Background Information:
- Each row is the result of an individual automated measurement on a piece of material performed in series and produces a report with the following columns:
- A unique part ID assigned to each individual piece of material [ PartID ]
- The Lot ID associated with the raw material used to create the individual piece of material [ LotID ]
- The actual measurement value for the measurement performed [ Value ]
- Measurement result assigned based off of the measurement value(Pass/Fail/Rework) [ Result ]
- Measurement timestamp [ Date_Created ]
My equipment produces dozens of rows of measurements per piece of material, and processes thousands of pieces of material per report - those reports are then fed into JMP as my original data table. Each report also contains multiple lots, so the data table has multiple references to "PartID = 1" because each lot is given a sequential number starting at 1, so I need to use both PartID and LotID to refer to a given piece of material. In the case where the result is "Rework", the measurement equipment stops any further measurements on that individual piece of material, re-orients the piece of material, and returns it to the start of the line re-measuring all previous tests on the material but still keeping the same unique part ID that was associated with the piece of material.
Desired Outcome:
I am wanting to use script to go through the data table and eliminate all measurements up to (and including) the rework result, since after rework all the measurements are repeated and rework can affect the measurement values. To do this I am currently using JSL script to loop through each row and do the following:
- Identify whether the result is "Rework"; if so then do the following:
- Identify the PartID for the given piece of material as "xPartID"
- Identify the LotID for the given piece of material as "xLot"
- Identify the Date_Created for the given measurement as "xDate"
- Select and delete all rows where (PartID = xPartID) and (LotID = xLot) and (Date_Created <= xDate)
- If the result is not "Rework" then bail out of the loop, no need to continue.
I keep having extreme slowdowns and basically the code leads to crashing the program. If I run it step-by-step it seems to work, but if left to run it eventually dies.
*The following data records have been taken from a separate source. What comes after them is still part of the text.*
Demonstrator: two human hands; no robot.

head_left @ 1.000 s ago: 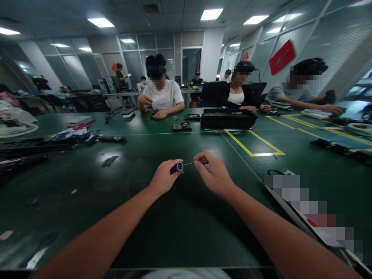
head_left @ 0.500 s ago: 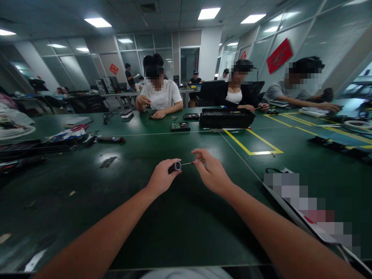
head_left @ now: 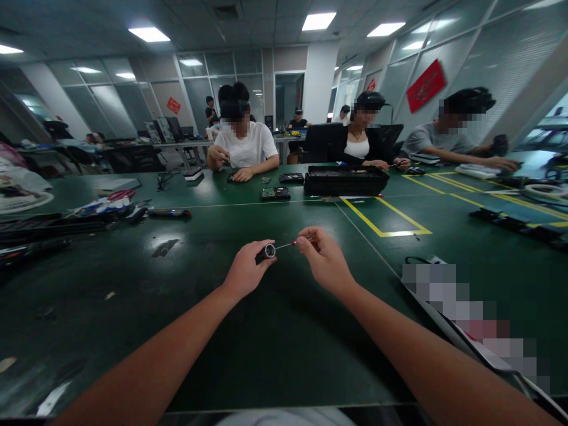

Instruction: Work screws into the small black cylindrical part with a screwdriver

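Two grips, apart, above a green tabletop [head_left: 266,355]: on a dark cylinder [head_left: 268,251] with the left hand [head_left: 246,269], on a thin metal-shafted tool [head_left: 284,245] with the right hand [head_left: 326,260], shaft toward the cylinder, contact unclear. Beyond, yellow tape [head_left: 361,218], seated co-workers [head_left: 247,142], glass partitions [head_left: 247,64], ceiling lights [head_left: 319,21].

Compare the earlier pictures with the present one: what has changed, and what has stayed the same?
The right hand's raised fingers have curled in around the thin-shafted tool, whose shaft slants slightly more. In the background, the standing person has moved rightward in view. Nothing was visibly let go: the left hand still holds the dark cylinder. The black box stayed put.
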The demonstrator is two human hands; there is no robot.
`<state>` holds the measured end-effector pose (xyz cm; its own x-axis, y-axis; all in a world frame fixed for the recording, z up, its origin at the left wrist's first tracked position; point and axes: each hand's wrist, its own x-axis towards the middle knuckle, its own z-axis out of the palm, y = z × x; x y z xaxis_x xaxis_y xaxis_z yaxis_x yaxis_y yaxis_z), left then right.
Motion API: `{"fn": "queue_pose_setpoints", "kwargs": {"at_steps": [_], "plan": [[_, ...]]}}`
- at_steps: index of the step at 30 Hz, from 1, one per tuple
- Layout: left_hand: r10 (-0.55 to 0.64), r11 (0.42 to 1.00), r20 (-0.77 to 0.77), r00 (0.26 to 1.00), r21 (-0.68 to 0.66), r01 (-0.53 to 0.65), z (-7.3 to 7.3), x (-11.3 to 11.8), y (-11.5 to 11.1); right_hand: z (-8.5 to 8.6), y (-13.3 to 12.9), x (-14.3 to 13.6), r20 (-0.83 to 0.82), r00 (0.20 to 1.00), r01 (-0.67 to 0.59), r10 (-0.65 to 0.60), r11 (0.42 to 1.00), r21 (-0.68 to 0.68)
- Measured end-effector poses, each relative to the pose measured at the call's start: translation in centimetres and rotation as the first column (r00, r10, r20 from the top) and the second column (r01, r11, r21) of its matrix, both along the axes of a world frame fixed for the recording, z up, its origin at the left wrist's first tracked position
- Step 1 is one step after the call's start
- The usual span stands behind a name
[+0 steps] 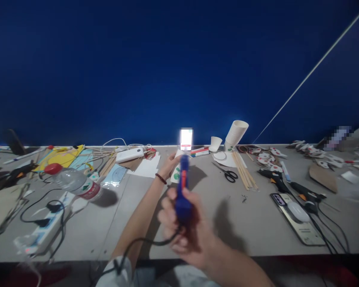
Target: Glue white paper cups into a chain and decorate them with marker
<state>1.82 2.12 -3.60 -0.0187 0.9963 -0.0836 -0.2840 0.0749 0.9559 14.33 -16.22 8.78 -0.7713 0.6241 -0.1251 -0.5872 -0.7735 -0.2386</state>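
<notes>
While the right hand point(191, 235) is closed around a blue corded tool point(183, 209) with a red trigger, the left hand point(168, 165) grips a white paper cup point(176, 175) with green markings above the grey bench point(257, 227). Clock positions are read about this cup: the left hand lies at 11 o'clock and the tool toward 6 o'clock. Whether the tool's tip touches the cup cannot be told from this view. At 2 o'clock stands a stack of paper cups point(237, 133); at 3 o'clock lie black-handled scissors point(231, 176), with wooden sticks point(244, 175) just beside them. Toward 4 o'clock, a rounded white object point(298, 211) rests on a phone point(311, 235). A red-capped bottle point(77, 182) occupies 9 o'clock; a power strip point(52, 221) bearing black plugs, 8 o'clock.
</notes>
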Motion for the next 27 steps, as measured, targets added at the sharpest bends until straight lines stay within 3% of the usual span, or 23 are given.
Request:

Here's the actual code:
//Recoding the two potential "Rework" results into a shared value "aRework"; putting the letter "a" in front of it so if I sort by the column ascending then all of these values are at the start of the list, to hopefully make it easier and faster to process them.
dt << Recode Column(
dt:result,
{Map Value(
_rcOrig,
{"FailOnHighRework", "aRework",
"FailOnLowRework", "aRework"},
Unmatched( _rcNow )
)},
Update Properties( 1 ),
Target Column( :result )
);
//Sorting the table using the result column after the recode, so all of the rework rows are at the start of the table
SortColumn = "result";
dt << Sort( By( :result ), Replace Table, Order( Ascending ), Suppress formula evaluation( 1 ) );
//now run the row-by-row script
dt << begin data update;
for each row(
If( :result == "aRework",
xRow = Row();
xPartID=:PartID[Row()];
xLot=:lot[Row()];
xDate=:date_created[Row()];
dt <<select where(:partid == xPartID & :lot==xLot & :date_created<=xDate);
dt << delete rows();
);
//if we run out of reworks, bail out - it's over, we're done here
if(:result!="aRework",
Break();
);
);
dt << End Data Update;
//------------------
I am on JMP 16.2.0 (570548).